[Entries taken from a collection]
# # #
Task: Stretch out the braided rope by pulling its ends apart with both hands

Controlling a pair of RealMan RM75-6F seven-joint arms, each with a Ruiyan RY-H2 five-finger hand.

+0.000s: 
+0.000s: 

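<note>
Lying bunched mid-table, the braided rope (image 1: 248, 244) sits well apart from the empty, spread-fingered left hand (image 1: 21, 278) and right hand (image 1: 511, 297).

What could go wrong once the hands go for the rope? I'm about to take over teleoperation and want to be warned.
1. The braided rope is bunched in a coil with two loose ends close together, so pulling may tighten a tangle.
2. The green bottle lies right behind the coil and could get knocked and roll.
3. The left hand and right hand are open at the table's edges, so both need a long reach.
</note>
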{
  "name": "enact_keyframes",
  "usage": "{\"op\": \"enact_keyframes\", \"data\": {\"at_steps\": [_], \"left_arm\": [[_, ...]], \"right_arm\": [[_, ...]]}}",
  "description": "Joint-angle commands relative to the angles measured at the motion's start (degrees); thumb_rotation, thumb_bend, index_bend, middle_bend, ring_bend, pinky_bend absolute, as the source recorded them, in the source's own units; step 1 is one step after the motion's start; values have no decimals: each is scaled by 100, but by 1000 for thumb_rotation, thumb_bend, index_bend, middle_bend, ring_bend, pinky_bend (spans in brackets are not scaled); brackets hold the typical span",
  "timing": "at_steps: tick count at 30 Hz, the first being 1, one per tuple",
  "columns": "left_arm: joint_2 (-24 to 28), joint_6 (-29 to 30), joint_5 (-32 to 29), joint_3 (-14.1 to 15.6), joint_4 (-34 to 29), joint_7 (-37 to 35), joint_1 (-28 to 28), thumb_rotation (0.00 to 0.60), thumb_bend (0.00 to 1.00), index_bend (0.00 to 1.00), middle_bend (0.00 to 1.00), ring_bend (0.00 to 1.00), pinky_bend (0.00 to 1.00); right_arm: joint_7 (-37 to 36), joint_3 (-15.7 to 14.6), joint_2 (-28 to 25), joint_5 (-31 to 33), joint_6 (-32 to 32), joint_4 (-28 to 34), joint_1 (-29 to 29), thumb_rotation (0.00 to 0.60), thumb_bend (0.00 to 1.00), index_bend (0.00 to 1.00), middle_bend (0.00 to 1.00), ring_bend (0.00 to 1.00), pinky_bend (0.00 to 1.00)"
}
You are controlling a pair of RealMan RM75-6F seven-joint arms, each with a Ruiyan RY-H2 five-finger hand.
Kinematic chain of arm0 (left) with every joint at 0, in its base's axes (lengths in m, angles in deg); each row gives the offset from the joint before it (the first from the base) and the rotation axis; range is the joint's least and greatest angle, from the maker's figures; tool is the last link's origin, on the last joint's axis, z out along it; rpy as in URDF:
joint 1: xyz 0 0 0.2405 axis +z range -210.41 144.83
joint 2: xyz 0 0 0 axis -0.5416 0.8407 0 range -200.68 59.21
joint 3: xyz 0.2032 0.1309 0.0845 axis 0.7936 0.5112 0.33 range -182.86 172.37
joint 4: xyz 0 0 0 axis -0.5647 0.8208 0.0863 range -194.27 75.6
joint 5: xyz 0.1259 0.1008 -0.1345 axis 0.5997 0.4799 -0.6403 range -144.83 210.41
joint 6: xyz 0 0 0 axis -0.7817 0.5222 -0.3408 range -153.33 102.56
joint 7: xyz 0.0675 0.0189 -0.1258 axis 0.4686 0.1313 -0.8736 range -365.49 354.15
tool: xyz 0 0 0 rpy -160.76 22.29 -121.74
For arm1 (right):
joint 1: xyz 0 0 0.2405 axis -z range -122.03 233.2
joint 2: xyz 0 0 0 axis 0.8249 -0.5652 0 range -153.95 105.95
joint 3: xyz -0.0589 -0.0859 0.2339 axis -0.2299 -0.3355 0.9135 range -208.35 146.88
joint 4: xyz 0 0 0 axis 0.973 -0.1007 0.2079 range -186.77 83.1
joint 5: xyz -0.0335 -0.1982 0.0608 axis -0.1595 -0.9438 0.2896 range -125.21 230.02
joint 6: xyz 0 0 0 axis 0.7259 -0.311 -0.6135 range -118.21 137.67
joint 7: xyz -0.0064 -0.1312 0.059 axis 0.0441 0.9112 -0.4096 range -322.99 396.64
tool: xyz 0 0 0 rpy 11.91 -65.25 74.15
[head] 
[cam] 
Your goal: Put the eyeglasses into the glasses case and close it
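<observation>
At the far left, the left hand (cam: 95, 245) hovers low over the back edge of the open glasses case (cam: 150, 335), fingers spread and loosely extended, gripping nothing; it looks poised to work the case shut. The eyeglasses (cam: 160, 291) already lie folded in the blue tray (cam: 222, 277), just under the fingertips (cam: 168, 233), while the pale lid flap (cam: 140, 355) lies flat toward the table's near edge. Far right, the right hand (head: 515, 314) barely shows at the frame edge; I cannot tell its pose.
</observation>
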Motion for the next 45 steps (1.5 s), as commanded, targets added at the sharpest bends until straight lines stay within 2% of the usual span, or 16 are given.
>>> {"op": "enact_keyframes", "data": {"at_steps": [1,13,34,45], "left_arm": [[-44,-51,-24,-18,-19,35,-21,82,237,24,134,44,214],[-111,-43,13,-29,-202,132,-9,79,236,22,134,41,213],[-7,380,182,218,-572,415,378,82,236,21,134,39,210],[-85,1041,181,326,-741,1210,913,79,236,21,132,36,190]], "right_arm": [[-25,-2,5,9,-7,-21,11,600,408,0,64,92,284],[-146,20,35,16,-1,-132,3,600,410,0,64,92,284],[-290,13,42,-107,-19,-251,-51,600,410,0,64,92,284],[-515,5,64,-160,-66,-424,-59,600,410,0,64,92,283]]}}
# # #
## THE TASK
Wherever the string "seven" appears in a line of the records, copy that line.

## OUTPUT FOR THIS TASK
Controlling a pair of RealMan RM75-6F seven-joint arms, each with a Ruiyan RY-H2 five-finger hand.
You are controlling a pair of RealMan RM75-6F seven-joint arms, each with a Ruiyan RY-H2 five-finger hand.

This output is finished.